Sem alma, sem paixão, sem luta, não há motivação para a vida. Há só a morte – morte em vida.

A questão é que estamos sempre tendo que fazer esta escolha: arcar com o custo da liberdade ou com o custo ainda maior da ausência dela. Qual você vai escolher hoje?

3 comentários em “Qual o preço a ser pago pela liberdade? E pela não liberdade?”

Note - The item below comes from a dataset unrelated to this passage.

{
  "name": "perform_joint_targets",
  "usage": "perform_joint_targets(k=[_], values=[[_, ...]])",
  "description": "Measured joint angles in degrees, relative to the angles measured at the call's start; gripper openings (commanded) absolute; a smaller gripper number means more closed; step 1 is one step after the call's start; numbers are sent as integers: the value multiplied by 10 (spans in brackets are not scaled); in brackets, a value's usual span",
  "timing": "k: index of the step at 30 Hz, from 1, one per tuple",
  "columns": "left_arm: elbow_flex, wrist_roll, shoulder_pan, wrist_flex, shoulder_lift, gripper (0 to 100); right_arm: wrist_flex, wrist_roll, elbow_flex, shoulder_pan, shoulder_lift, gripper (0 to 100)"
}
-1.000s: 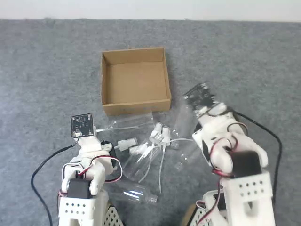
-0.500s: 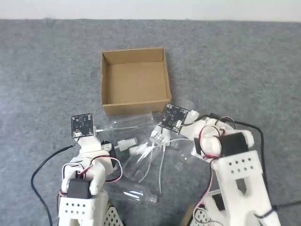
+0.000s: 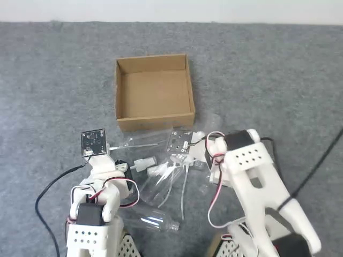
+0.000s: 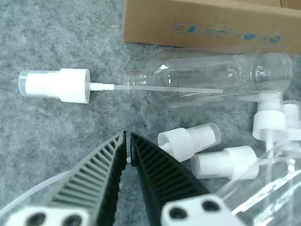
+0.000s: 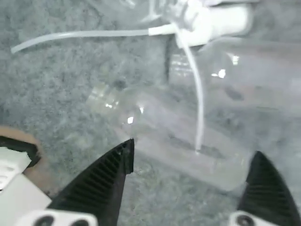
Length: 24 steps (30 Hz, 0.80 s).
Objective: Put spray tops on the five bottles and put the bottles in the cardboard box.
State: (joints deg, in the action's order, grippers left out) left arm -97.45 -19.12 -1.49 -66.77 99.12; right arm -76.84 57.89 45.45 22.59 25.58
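Note:
The open cardboard box stands behind a heap of clear bottles and white spray tops. My right gripper hangs open over the heap, its fingers either side of a lying clear bottle; a spray top lies beyond it. My left gripper is shut on nothing, just above the carpet. In front of it a spray top lies with its tube inside a bottle beside the box wall. Two loose tops lie close by.
Grey carpet covers the table around the box. One more clear bottle lies near the left arm's base. The right arm stretches over the right side of the heap. Thin white tubes cross the pile.
The right arm has swung left and down from beside the box to over the heap of bottles. The left arm has kept still.

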Motion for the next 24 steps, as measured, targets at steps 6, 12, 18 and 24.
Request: perform_joint_targets(k=[6,12,18,24], values=[[0,0,0,0,0,13,2,39,-3,6,-33,365],[0,0,0,0,0,13,17,63,1,2,-122,365],[0,0,0,0,0,13,42,69,0,4,-172,276],[0,0,-1,0,0,13,43,69,0,4,-177,171]])
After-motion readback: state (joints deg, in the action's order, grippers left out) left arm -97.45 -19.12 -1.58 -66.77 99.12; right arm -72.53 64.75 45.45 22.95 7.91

  1. Ola adorei esta reflexao…com certeza crescer e assumir responsabilidades,exige esforcos gera dores.Mas e gratificante quando colhemos o fruto dos nossos esforcos olhamos para tras e podemos ver que tudo valeu a pena incluzive pagar o preco por sermos livres e nos mesmos.

    1. Regina, obrigada pelos comentários. E quando quiser, fique à vontade para visitar o blog e deixar suas impressões. Forte abraço.

  2. Ah e agradeco muito suas informacoes sobre as funcoes desempenhadaspela sua area de trabalho pois tenho interesse em investir futuramente na psicologia,este site esta sendo uma luz indicando os caminhos e os passos necessarios para chegar ao meu objetivo.Obrigada.